Other hierarchical structures are possible, but not yet supported. One facility that is notably lacking from Web implementations is transclusion -- the ability to include one text object inside another by reference. For example, to include an excerpt of one document inside another, or to build a document out of section and subsection objects.
Even if transclusion were supported, compound text documents would probably be prohibitively expensive: the overhead for a transaction in the current version of the HTTP protocol is very high; hence the protocol is inefficient for retrieving a number of small objects in succession.
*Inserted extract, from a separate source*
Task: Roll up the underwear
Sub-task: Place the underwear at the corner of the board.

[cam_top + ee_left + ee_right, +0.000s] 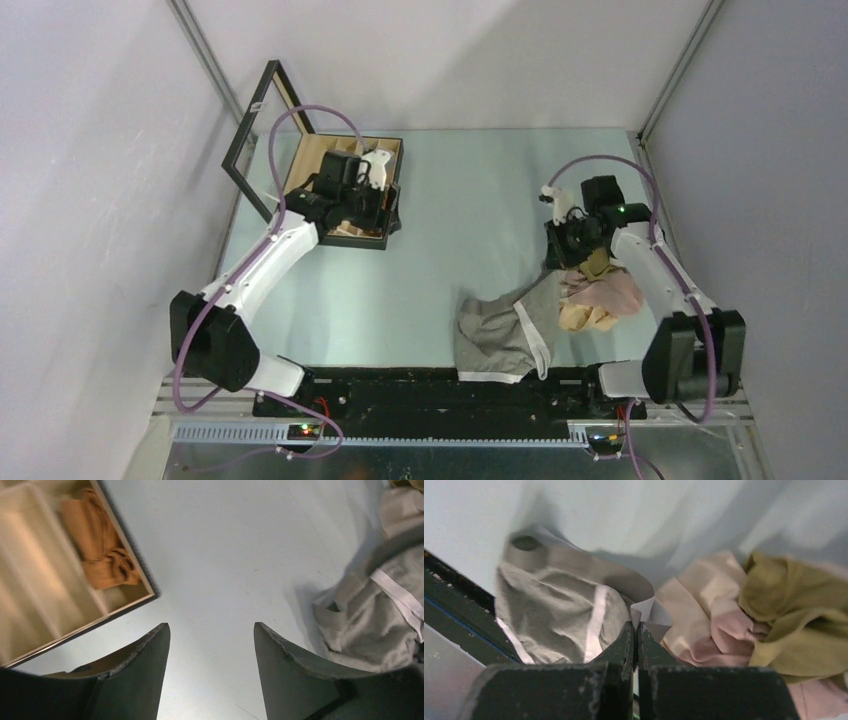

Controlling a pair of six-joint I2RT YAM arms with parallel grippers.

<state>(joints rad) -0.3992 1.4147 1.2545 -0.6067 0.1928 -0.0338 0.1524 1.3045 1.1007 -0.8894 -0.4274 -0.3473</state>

This inefficiency is being addressed in efforts to revise the protocol.
Because HTML is essential to interoperability, it is restricted to document structures that are universally applicable. In many situations, a custom document type would support more expressive collaboration. Widespread support for custom SGML document types would enable such collaboration.
SGML is not the only structured document technology available. The multipart media types support explicit hierarchical structure, and support for them is being deployed.
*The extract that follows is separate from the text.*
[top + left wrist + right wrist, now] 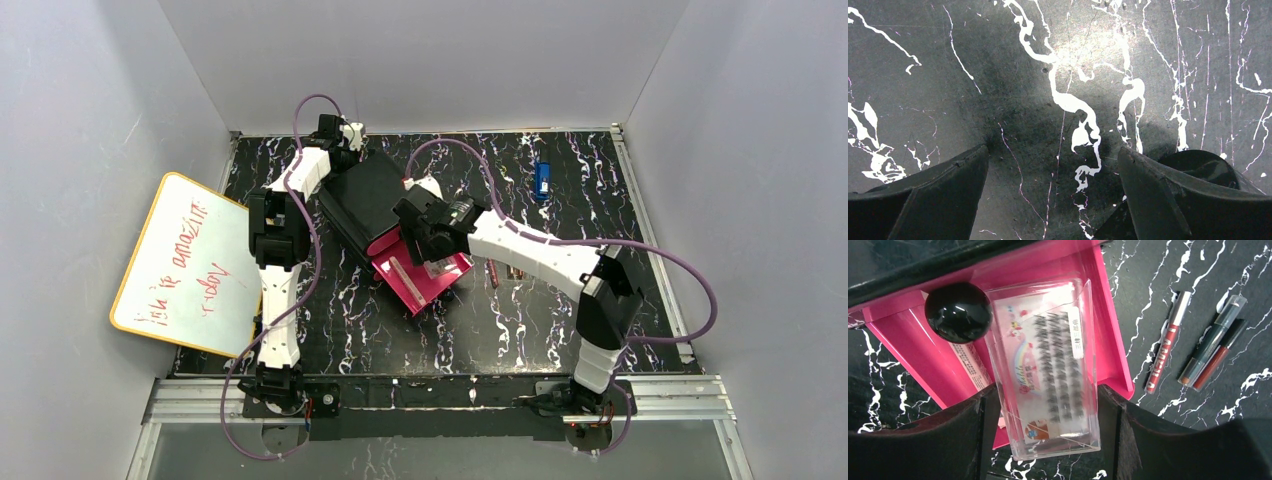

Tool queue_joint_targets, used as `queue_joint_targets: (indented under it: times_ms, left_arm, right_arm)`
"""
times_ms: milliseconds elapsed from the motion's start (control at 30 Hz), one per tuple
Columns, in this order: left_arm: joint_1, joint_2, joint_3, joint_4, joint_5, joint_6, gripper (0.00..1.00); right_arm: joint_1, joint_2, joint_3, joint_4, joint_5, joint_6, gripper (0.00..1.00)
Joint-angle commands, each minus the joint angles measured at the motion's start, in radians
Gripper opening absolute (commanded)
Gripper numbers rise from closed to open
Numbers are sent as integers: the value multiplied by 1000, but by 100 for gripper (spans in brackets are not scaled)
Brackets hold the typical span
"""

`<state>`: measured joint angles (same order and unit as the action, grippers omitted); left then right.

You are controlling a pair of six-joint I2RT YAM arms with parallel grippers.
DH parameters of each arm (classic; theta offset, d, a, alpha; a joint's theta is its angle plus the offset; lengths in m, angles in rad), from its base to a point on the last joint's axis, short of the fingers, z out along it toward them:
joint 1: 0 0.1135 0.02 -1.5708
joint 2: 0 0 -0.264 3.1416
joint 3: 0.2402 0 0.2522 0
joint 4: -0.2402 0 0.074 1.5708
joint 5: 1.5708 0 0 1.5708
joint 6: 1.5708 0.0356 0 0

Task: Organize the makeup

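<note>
- The palette (1048, 375) lies lengthwise between the fingers of the right gripper (1048, 394), over the open drawer (1110, 315), with its near end overhanging the drawer's front rim.
- The right fingers (923, 440) are set wide against the palette's 2 long sides. A hold across its width is judged to be in place, though contact at each pad cannot be fully confirmed.
- The left gripper (1053, 149) is spread open over bare table (923, 75), with nothing between its fingers. From above it is seen at the far side of the box (365, 195).
- A compact (959, 311) is already lodged in the drawer's back corner, just beside the palette's far end.
- 3 sticks (1213, 342) are left on the table to the right of the drawer, near it but apart: 1 red with a pale cap, and 2 darker ones side by side.
- The palette is judged light, flat and stiff. Its thin clear plastic is likely slick and could crack under a hard squeeze, so it is best taken by the long edges near mid-length, so that it does not pivot.
- The sticks are judged light and prone to roll, so each would be best pinched across the barrel at its middle, 1 at a time.
- A low release is advised, since the palette could catch on the rim.
</note>
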<state>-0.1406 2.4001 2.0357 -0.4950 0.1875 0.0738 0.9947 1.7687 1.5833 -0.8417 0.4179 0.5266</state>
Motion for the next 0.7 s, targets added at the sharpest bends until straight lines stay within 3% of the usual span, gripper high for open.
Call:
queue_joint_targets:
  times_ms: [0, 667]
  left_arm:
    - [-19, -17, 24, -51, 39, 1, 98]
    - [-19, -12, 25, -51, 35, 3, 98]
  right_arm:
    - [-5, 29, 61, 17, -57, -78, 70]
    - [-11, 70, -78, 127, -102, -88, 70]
The Web architecture clearly supports the requirement for structured documents. But the deployed software provides limited support. The Web is predominately used in a "publish and browse" fashion; data transmitted across the Web is largely throw-away data that looks good but has little structure. In order to use the Web as a rich collaboration platform, much more support for structured documents will be needed.
where a structured, mixed-object document may be displayed in a window according to a flexible choice of viewing options -- especially by selective level clipping (outline for viewing), but also by filtering on content, by truncation or some algorithmic view that provides a more useful view of structure and/or object content (including new sequences or groupings of objects that actually reside in other documents). Editing on structure or object content from such special views would be allowed whenever appropriate.
View control can be achieved on the Web by custom processing by the information provider. A number of views can be provided, and the consumer can express their choice via links or HTML forms. For example, gateways to database query systems and fulltext search systems are commonplace. Another technique is to provide multiple views of an SGML document repository[dynatext, I4I].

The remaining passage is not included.